- _TASK BRIEF_
Starting at the line below holding "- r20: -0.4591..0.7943" and stopping at the line holding "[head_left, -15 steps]", print every line exactly, both ends included, and leave the rest out.

- _GIVEN INFORMATION_
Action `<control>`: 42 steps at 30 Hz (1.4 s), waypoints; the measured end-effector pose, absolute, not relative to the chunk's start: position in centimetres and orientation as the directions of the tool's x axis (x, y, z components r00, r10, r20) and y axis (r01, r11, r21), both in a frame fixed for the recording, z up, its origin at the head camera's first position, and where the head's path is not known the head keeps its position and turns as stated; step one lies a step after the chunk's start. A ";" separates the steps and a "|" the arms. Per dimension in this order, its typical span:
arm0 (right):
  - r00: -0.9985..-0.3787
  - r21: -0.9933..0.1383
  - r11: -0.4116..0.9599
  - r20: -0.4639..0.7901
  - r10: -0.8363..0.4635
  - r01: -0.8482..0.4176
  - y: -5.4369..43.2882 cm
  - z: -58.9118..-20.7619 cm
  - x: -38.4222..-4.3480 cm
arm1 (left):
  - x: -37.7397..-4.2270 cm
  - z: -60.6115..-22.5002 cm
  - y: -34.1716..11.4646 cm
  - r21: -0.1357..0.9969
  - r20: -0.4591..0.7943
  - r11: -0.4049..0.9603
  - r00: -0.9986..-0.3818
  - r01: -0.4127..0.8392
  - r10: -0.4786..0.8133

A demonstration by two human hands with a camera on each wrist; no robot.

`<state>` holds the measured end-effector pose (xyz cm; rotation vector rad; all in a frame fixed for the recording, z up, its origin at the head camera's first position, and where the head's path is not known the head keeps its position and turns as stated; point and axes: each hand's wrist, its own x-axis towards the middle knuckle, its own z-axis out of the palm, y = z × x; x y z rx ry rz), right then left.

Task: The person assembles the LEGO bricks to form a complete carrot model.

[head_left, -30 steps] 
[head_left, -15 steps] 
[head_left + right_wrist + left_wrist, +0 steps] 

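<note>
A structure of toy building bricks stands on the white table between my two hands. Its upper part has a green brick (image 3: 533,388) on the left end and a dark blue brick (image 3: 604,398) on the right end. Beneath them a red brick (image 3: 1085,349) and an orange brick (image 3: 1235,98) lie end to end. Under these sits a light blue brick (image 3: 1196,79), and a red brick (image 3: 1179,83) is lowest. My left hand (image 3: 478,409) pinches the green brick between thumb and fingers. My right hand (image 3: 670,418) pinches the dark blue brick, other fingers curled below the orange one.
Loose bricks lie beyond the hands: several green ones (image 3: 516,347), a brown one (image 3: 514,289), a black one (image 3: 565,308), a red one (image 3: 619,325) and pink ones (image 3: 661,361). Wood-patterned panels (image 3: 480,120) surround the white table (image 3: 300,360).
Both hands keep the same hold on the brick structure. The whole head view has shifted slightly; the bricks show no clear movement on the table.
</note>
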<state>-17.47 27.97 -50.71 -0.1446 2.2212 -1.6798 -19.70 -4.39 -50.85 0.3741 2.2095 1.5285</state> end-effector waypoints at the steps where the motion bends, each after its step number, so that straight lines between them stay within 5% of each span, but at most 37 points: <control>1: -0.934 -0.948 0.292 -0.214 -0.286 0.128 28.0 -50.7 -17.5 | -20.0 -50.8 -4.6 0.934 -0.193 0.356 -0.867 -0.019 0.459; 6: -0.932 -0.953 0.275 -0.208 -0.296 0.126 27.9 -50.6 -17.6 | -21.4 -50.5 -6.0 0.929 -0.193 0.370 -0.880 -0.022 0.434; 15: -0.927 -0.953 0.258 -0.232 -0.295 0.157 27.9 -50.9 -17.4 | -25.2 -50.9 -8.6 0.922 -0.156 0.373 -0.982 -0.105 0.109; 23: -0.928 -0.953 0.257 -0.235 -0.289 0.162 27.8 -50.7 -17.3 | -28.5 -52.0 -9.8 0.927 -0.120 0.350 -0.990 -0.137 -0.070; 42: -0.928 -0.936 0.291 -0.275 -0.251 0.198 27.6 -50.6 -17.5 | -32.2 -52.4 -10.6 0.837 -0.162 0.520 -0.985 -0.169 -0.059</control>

- _RESPONSE AREA_
  - r20: -0.4591..0.7943
  - r11: -0.4049..0.9603
  - r00: -0.9986..-0.3818
  - r01: -0.4127..0.8392
  - r10: -0.4786..0.8133

A demonstration by two human hands with a camera on each wrist; no robot.

`<state>` holds the measured end-effector pose (xyz cm; rotation vector rad; all in a frame fixed for the recording, z up, its origin at the head camera's first position, and where the head's path is not known the head keeps its position and turns as stated; point and axes: each hand's wrist, its own x-axis towards the middle knuckle, its own z-axis out of the palm, y = z × x; x y z rx ry rz), right then left.

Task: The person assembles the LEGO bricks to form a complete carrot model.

[head_left, -30 steps] 
[head_left, -15 steps] 

No more output is expected for this exercise.